Wobec Rosji muszą zostać wyciągnięte konsekwencje. Rosja musi zapłacić odszkodowania za to, co zniszczyła na Ukrainie, a ludzie odpowiedzialni za zbrodnie wojenne muszą ponieść konsekwencje karne - mówił w piątek prezydent Andrzej Duda podczas konferencji prasowej z prezydentem Estonii Alarem Karisem.
Zapytany o sytuację po zakończeniu wojny na Ukrainie prezydent Duda podkreślił, że "żaden uczciwy przywódca i żadne uczciwe państwo nie będzie uważało, że nic się nie stało".
"Nawet jeżeli wojna się zakończy, to będzie oznaczało, że muszą zostać wyciągnięte konsekwencje" - mówił. "Ukraina musi być odzyskana w granicach uznanych międzynarodowo.
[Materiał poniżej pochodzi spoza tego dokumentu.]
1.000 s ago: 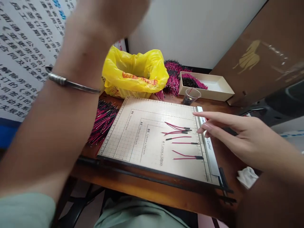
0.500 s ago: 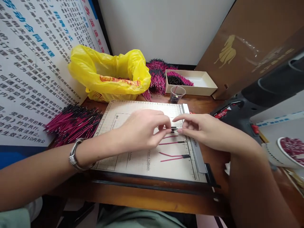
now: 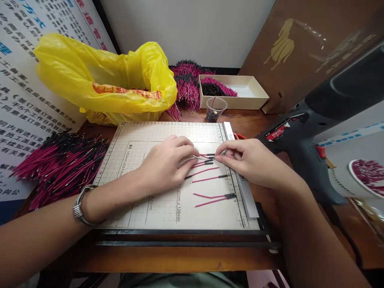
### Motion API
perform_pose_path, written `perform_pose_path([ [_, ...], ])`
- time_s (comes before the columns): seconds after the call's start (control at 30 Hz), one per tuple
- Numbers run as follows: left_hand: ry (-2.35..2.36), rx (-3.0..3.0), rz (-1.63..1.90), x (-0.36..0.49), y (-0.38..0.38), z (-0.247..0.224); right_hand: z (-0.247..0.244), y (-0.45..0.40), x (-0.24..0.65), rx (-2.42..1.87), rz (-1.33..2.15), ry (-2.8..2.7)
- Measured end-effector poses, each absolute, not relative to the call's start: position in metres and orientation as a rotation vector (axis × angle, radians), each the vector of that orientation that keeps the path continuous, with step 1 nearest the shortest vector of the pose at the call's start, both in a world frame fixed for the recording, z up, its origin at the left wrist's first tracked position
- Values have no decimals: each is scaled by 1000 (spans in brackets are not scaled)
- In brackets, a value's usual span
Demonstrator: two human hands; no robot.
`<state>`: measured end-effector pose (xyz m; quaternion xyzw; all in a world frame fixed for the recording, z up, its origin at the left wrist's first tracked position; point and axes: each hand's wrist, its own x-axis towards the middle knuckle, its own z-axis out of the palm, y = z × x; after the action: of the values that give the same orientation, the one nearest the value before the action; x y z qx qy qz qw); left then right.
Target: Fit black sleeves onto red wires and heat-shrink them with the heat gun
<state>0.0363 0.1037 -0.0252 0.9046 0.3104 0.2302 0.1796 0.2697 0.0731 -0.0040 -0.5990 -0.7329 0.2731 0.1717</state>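
between hands, seemingly plastic-coated wires

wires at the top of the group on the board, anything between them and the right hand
Nothing visible stands between: the right hand has its fingertips right by the black ends of those wires, while the left hand is on their other side.

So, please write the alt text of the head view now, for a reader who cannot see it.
Left hand and right hand, fingertips close together, at pink-and-black wires on a gridded cutting board; around it, a yellow bag, an open box, a cup and a grey tool.
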Motion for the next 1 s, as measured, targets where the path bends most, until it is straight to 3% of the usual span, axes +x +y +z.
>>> perform_pose_path([
  [0.67, 764, 2542, 797, 34, 107, -31, -6, 66, 267, -1532, 657, -2110],
  [1.0, 636, 2528, 976, 34, 106, -23, -4, 66, 264, -1170, 480, -2190],
])
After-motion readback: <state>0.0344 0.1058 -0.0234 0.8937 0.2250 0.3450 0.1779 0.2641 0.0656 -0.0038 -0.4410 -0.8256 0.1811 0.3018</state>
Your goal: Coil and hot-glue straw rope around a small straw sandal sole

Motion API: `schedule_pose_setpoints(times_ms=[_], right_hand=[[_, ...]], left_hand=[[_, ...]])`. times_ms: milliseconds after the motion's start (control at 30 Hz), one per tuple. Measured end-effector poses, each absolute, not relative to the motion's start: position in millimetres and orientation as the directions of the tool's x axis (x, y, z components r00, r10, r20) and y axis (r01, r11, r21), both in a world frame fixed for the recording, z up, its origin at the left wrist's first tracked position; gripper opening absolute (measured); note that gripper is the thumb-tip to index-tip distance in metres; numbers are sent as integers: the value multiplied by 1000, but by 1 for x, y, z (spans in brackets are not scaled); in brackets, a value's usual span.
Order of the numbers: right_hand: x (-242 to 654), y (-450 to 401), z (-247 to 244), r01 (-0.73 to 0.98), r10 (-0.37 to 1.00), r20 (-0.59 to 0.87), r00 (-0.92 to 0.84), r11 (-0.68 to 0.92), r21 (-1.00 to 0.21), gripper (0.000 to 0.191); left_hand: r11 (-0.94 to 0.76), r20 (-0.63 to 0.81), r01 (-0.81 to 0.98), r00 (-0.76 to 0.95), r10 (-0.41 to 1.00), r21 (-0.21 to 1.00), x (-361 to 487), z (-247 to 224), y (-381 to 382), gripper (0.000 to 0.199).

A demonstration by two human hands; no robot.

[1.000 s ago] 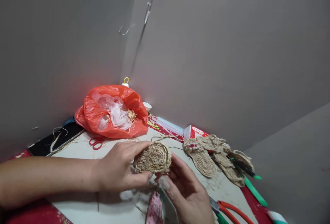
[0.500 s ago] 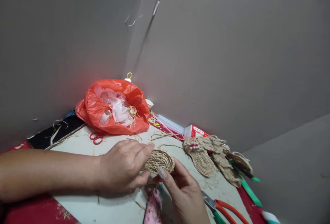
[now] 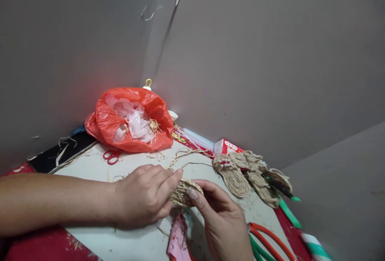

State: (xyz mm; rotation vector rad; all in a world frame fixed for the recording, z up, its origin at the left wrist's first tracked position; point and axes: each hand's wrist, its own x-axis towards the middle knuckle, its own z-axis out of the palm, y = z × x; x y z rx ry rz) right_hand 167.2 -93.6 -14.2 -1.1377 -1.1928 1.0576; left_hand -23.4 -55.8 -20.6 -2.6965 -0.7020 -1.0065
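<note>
A coiled straw-cord sole (image 3: 184, 193), tan and oval at its visible end, is held between both hands above the white board (image 3: 99, 237). My left hand (image 3: 150, 195) wraps over its left part, fingers curled round it and hiding much of it. At the right end, my right hand (image 3: 224, 217) pinches the edge, thumb on the near face and fingers behind. Just below lies a pink, worn-looking tool (image 3: 178, 237), partly cut off by the frame. Beside my right wrist are large scissors (image 3: 267, 241) with orange and green handles.
A red plastic bag (image 3: 102, 122) holding white plastic and straw scraps stands at the back. Red-handled small scissors (image 3: 112, 156) lie before it. Several woven straw pieces (image 3: 237, 177) are piled at right near a red-and-white box (image 3: 227, 147). Grey walls (image 3: 255, 52) rise behind.
The sole has tilted, so its flat coiled face shows less and its edge more. My right hand has turned with it. The whole view has shifted slightly.
</note>
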Motion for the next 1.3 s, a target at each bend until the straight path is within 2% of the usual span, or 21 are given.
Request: schedule_pose_setpoints(times_ms=[133,300,433,733,867,1000,1133,1300], right_hand=[[166,-94,-13,-63,990,118,78,123,-990,14],[163,-93,-15,-21,987,116,112,119,-993,25],[164,-95,-17,7,994,89,66,88,-996,18],[160,-99,-16,58,992,115,60,111,-992,11],[161,-99,-18,54,995,96,39,94,-994,11],[165,-97,-20,69,995,78,69,73,-995,18],[164,-99,-14,136,980,140,143,121,-983,17],[163,-101,-9,180,968,196,156,167,-969,14]], left_hand=[[-873,655,486,673,344,-41,-24,-20,-56,51],[-872,658,489,663,357,-19,-24,-21,-55,53],[-881,673,473,662,330,-34,-25,-21,-54,57],[-873,713,478,645,274,-97,-22,-22,-56,46],[-864,710,485,655,258,-133,-22,-22,-56,45],[-865,694,490,660,289,-106,-23,-26,-54,50],[-870,680,485,669,300,-94,-23,-27,-53,53],[-885,712,451,658,245,-113,-22,-24,-56,47]])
Rosja musi zapłacić odszkodowania za to, co zniszczyła na Ukrainie i ludzie odpowiedzialni za zbrodnie wojenne na Ukrainie muszą ponieść konsekwencje karne" - dodał.
Zdaniem Andrzeja Dudy, "nie może to być business as usual (biznes jak zwykle - PAP)". "Dlatego, że usual nie było tak, że mordowano ludzi, a potem udawano, że nic się nie stało" - ocenił. "Nie wyobrażam sobie, aby istniała taka możliwość, żeby robiono normalnie interesy z Rosją, z rosyjskimi firmami" - zastrzegł.
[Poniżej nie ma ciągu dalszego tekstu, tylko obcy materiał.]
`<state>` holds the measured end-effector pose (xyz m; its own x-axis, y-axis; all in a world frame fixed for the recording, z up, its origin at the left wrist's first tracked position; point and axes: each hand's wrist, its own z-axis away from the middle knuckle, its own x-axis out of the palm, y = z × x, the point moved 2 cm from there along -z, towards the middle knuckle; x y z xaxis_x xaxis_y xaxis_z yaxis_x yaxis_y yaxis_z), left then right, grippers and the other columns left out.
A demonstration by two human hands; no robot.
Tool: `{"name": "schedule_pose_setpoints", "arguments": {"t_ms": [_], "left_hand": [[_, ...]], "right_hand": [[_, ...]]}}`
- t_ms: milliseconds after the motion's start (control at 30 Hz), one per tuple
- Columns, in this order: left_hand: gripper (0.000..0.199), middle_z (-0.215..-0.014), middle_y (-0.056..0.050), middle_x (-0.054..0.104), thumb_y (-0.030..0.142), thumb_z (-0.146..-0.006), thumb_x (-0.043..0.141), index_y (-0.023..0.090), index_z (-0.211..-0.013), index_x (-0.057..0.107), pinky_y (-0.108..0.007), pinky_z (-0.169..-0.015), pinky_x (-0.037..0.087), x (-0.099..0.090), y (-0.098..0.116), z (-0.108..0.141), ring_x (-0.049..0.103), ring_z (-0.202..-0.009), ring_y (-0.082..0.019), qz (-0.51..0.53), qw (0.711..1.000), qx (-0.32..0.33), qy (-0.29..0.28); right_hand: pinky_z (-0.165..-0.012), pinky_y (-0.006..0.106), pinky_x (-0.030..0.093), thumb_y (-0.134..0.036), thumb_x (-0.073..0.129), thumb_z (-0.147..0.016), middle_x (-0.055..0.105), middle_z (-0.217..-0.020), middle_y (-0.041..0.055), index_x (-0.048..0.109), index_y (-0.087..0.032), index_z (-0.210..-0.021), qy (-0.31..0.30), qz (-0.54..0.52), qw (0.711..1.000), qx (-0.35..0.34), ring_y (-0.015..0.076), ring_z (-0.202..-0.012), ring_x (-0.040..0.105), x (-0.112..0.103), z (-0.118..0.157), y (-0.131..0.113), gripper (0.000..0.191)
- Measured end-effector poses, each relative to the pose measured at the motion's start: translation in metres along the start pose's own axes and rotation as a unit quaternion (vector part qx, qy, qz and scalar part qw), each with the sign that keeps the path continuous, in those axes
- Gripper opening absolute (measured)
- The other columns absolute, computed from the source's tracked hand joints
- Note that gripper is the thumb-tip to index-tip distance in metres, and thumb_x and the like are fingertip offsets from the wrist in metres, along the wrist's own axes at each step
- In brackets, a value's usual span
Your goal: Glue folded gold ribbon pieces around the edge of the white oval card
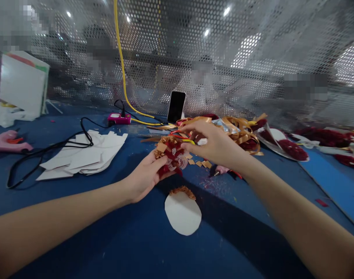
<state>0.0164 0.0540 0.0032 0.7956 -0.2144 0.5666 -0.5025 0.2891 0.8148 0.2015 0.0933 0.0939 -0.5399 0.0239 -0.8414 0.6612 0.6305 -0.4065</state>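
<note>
My left hand [146,172] is closed on a decoration of dark red and orange-gold ribbon [173,153] with clear, shiny petal-like bits, its thumb pressed on the near side. Over its right edge is my right hand [207,137], fingers bent and apart, the thumb tip at or very near the red part. I cannot make out anything in those fingers. Below them on the blue table [130,240] lies a white oval card [183,215] with ruffled brown-orange ribbon along its top edge. Small gold ribbon squares [206,164] are scattered beneath the right hand.
White card sheets [86,155] and a pink glue gun [11,142] with a black cord are at left. A phone [176,106] stands at the back beside a magenta power strip [119,118]. Gold ribbons [238,128] and a red-trimmed white disc [281,141] lie right.
</note>
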Motion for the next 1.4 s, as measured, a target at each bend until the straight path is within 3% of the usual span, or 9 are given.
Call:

Prezydent Duda wyraził nadzieję, że wszyscy uczciwie patrzący na świat politycy i przedstawiciele biznesu widzą, iż "Gazprom nie był normalną firmą, jak twierdzili niektórzy w Europie". "Gazprom był po prostu rosyjskim sposobem - i jest rosyjskim sposobem - na realizację polityki imperialnej. Miał rozszerzać wpływy Rosji na obszarze europejskim poprzez dominację energetyczną, która będzie mogła prowadzić do sterowania państwami poprzez szantaż energetyczny. Taki był cel w gruncie rzeczy. Po prostu panowanie nad Europą, a przy okazji robienie interesu, jeżeli to możliwe" - mówił prezydent.
Dodał, że "jeżeli w danym momencie nie dało się robić interesu, to nie szkodzi, że trzeba dopłacić". "Bo interes polityczny, imperialny, jest ważniejszy. To nie jest normalna gra rynkowa. To jest wielka, imperialna polityka" - ocenił.
"Te doświadczenia zetknięcia się z podmiotem, który patrzy na działalność handlową zupełnie inaczej niż podmioty z państw zachodnioeuropejskich - gdzie są pewne wartości i które kierują się pewnymi zasadami i wartościami - mam nadzieję, że będzie na tyle dobrą lekcją dla całego biznesu, przede wszystkim w Unii Europejskiej, ale także i na świecie, żeby na przyszłość nigdy z podmiotami rosyjskimi nie robić business as usual" - podkreślił.